Hurricanes are moisture sucking whirlwinds, born at sea, and carrying a destructive wallop of whipping wind and water to dump upon coastal islands and towns. In other parts of the world, the words Typhoon and Cyclone are preferred, but over all the word hurricane, from the dark and destructive god Hurakan, is becoming the most often used name of these giant storms. Katrina is only the latest and greatest of such storms in the USA.
Hurricanes form when sea water heats and then meets cooler air. The ocean surface must rise to such a degree (over 80 degrees F.) that it is swept up and collected into winds that begin to spin. In northern hemispheres they move counter clockwise, and in southern hemispheres they move clockwise, in keeping with the rotation of the earth.
Learn more: How do hurricanes form?
The life cycle of a hurricane consists of 1, heating ocean surface, 2, air pressure collision, 3, collection of moisture from water surface, and 4, spiraling all into a swirling massive storm which moves toward shorelines. Then, in its final act, 5, the hurricane hits cooler land temperatures and breaks up unable to feed off the heat and moisture any further.The life cycle is one of collecting more and more moisture, whipping it upward, and forming vast and swirling clouds that spin ever faster around the calmer “eye.”
The relatively calm, eye of the storm can be thought of as the center around which all movement takes place. The eye of the hurricane may be up to thirty miles wide, but it is small compared to the surrounding wall of circulating wind and water that can cover up to 650 miles across. As the storm hits land it generally begins to break up as the heat needed to sustain its force is drastically lost.
In the mid Atlantic this means the storms usually make land fall seasonally upon the coasts of the eastern United States and the Gulf of Mexico, often hitting north and central America with extreme ferocity. Here in the U.S, our Hurricane season is late summer until the end of fall.
This immense amount of moisture can bring waves up to 50 feet high, and solid walls of flooding rain that are dumped dramatically upon coasts. Scientists are actively investigating what part of increased ocean heat is caused by human activity. The latest conclusion is not that hurricanes are necessarily caused by global warming, or climate change, but that their severity is dramatically increased due to the excess heat they move about. Increased ocean temperatures from dead zones and El Nino’s are suspect too.

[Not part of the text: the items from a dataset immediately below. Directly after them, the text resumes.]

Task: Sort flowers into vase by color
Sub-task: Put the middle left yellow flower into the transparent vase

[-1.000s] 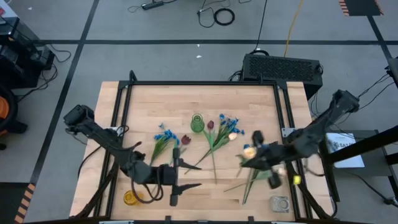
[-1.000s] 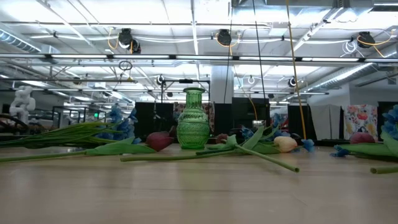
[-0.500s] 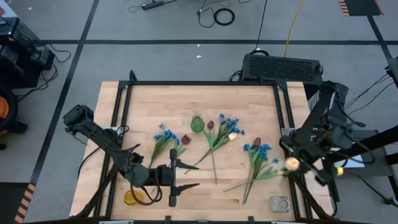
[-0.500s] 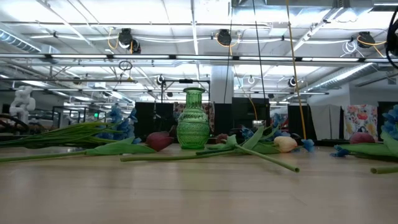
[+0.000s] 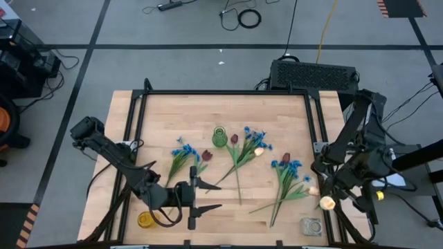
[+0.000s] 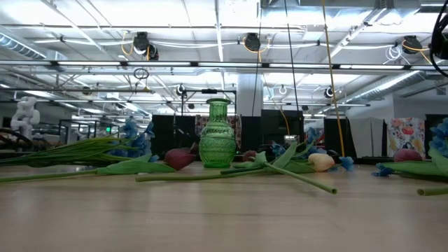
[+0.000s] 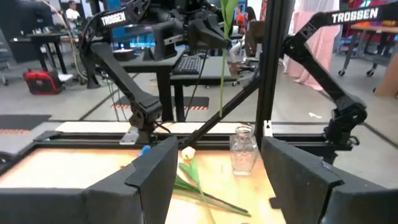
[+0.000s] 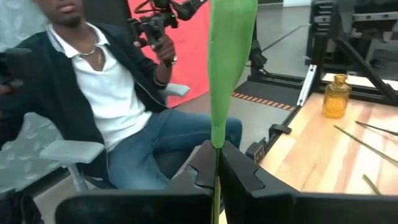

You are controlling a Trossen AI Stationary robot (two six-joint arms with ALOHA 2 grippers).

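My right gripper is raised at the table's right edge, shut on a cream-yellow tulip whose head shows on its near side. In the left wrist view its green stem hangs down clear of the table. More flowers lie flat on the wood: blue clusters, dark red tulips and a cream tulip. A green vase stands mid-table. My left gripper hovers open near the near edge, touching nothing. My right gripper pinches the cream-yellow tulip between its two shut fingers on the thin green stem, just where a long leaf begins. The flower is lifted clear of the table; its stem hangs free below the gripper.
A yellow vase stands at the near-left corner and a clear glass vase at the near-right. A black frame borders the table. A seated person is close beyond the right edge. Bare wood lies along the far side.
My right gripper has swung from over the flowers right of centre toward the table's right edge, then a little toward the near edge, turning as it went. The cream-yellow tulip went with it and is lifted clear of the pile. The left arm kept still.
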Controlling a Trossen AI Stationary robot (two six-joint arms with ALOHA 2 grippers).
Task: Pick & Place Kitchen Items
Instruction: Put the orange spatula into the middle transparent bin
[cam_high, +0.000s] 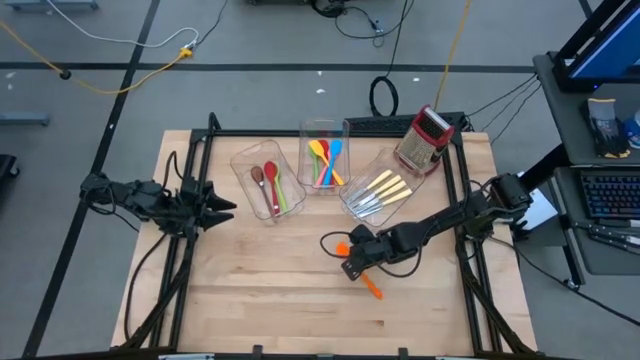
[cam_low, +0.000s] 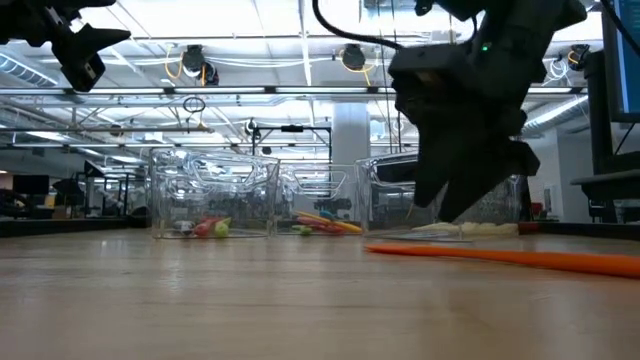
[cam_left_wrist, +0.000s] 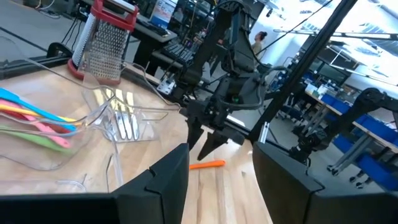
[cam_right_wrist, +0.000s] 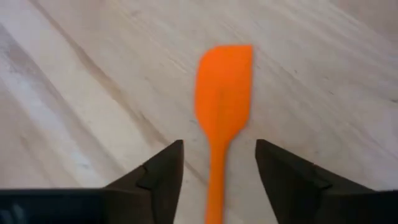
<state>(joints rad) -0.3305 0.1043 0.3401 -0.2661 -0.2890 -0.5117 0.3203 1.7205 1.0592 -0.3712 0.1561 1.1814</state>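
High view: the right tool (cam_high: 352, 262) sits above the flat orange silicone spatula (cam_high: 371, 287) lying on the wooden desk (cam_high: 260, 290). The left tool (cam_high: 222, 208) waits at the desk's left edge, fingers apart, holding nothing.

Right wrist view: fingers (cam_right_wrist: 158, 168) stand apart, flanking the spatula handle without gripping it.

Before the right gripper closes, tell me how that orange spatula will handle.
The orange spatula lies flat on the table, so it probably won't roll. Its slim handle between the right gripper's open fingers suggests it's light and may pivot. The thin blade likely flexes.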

Although we tend to think of a hurricane as a stormy flying disc, they are in fact many miles high. As they build toward their most dramatic stage four, where they collect and swirl powerful winds the bands of moisture, called “rainbands”, spiral ever inward at a faster pace.
The winds whipped up into a frenzy can reach speeds up to200 miles an hour, all the while hurling vast amounts of moisture and dropping it as heavy rain. The highest wind speed is at the storms upper reaches, and the inside “wall” of the eye of the hurricane has the fasted and heaviest weather of all.
Hurricanes are named alternately, with a male and a female name, a practice which allows major ones to be remembered easily. With a particularly huge hurricane, that name is retired from the list, so we will never see another “Katrina.” Coastal cities need to have firm and reliable plans of not just hurricane readiness, but all natural and man made disaster readiness planned far in advance. When hurricanes grasp with spiraling tendrils further inland, tornadoes are spawned from them at times.
What we can learn about such storms is that nature instructs us to beware of hot air, whether it come from political promises or off shore intense temperatures and air pressures. The two are related of course, when one thinks of how disaster ready most areas are (or are not) with area protection (maintaining natural sea barriers such as wetlands) evacuation, rescue, and reconstruction plans in place.
Hurricanes will come and flooding will occur, it is up to all of us to contain and manage just how much destruction they will carry with them with each new hurricane season.